So begins an article on investment website mijnbroker.nl. But despite this upbeat introduction, it paints a very mixed picture of what China has to offer. The economy grew even during the pandemic, and appears to be a paradise for investors, but the financial risks are huge.
Mijnbroker.nl cautions readers that China has limited transparency and regulation, which is why ‘financial results as published by companies don’t necessarily reflect reality’. Fraud and corruption are rampant, the government is less than stable, the trade war with the United States could turn out badly for China, and government debt has grown to more than 50 percent this year.

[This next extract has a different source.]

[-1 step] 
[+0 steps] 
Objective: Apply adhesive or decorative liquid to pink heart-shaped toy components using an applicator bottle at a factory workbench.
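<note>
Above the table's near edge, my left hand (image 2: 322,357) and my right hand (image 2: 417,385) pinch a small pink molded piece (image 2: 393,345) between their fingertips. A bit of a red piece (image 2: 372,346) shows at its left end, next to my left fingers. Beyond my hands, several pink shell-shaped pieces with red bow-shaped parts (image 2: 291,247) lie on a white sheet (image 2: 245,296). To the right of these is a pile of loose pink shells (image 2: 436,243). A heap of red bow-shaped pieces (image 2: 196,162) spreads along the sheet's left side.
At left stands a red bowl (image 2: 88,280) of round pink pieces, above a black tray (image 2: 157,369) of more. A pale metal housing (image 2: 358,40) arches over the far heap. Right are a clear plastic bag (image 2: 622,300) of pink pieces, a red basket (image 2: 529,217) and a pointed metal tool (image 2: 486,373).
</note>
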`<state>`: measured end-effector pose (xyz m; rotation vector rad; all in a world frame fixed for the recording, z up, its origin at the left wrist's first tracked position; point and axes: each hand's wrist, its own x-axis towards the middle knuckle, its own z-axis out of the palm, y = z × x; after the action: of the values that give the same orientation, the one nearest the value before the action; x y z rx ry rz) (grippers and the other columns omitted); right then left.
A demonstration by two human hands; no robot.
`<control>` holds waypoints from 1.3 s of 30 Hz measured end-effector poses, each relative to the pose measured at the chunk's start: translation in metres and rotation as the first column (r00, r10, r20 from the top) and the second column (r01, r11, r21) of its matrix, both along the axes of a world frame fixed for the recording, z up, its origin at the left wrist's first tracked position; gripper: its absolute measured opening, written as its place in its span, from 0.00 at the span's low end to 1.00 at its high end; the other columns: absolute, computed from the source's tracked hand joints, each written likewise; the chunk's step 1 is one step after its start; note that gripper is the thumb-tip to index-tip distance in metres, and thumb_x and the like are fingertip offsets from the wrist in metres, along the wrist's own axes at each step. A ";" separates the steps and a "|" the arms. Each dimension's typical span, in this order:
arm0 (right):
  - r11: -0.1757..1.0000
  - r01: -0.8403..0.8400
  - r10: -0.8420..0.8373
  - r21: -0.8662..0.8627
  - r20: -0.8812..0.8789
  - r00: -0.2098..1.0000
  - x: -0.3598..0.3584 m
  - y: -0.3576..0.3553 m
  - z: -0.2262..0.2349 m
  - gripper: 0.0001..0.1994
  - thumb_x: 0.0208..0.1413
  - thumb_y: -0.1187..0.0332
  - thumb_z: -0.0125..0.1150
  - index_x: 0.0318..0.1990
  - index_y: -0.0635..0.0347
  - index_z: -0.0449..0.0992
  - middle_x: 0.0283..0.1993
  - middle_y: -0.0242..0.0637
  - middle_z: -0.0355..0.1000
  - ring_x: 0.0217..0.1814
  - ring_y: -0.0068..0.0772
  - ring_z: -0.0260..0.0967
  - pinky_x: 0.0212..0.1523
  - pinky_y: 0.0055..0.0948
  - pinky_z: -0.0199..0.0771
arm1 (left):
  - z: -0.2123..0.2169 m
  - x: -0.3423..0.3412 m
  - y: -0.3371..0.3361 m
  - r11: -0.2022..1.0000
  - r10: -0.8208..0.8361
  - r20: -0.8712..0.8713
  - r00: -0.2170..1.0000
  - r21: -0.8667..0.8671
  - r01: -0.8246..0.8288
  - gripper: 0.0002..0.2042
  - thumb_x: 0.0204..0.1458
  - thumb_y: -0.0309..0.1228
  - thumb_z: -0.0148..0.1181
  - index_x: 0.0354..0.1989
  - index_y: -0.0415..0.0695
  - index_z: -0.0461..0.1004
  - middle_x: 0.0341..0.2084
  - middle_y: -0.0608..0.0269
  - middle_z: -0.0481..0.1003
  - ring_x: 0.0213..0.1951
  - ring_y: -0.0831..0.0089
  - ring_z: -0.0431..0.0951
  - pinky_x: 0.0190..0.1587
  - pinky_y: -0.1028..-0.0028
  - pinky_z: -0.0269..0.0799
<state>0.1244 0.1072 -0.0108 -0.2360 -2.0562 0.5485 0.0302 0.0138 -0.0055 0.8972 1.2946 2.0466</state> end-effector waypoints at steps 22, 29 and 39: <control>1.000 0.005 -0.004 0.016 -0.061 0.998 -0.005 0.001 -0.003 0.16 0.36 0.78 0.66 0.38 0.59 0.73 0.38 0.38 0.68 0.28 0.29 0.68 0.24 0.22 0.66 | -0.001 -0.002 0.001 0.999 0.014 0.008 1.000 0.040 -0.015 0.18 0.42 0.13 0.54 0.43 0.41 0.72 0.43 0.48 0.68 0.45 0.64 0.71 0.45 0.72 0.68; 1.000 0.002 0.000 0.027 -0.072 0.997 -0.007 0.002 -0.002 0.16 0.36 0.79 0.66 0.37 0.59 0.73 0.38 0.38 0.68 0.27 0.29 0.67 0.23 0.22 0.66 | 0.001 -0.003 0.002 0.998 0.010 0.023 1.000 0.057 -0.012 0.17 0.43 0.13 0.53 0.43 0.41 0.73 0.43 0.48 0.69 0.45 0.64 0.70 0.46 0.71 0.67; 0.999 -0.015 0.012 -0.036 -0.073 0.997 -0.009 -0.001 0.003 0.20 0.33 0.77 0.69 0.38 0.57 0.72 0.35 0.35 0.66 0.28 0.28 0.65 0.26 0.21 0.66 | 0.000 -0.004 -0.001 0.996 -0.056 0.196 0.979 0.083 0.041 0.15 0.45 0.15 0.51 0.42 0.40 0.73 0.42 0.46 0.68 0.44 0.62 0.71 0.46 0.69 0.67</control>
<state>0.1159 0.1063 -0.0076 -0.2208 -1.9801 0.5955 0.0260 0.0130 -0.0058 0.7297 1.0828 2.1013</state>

The country’s reputation has plunged even more, due to the persecution of democracy advocates in Hong Kong
The website neglects to mention that China is a dictatorship that muzzles its media, practises strict censorship, and persecutes minorities, dissidents, and human rights activists. Freedom House, an ngo campaigning worldwide for democracy and human rights, has labelled China as one of the world’s least free countries, with a tightly controlled internet. And an overview by Amnesty International describes the human rights situation as abysmal.
In recent years, the country’s reputation has plunged even more, due to the persecution of democracy advocates in Hong Kong and the oppression of Uyghurs and other minorities.
Most Dutch pension funds aren’t discouraged by this. At the end of 2020 the biggest of them all, ABP, had nearly €25 billion invested in China. And we don’t know what these Dutch funds’ total investments amount to; not all of them disclose this information.
There are about 200 pension funds in the Netherlands; their total invested assets amount to nearly €1.7 trillion. The biggest funds, each with holdings of at least €10 billion, account for around 80 percent of this, and represent more than 13 million members.
These investments may be active (in stocks or bonds) or passive, for example in index funds. The funds may also invest in private equity.
Over the past weeks, Follow the Money has investigated the Chinese investments of the Netherlands’ 24 biggest pension funds. How much do they invest, and in which companies? And are these holdings compatible with agreements on corporate social responsibility?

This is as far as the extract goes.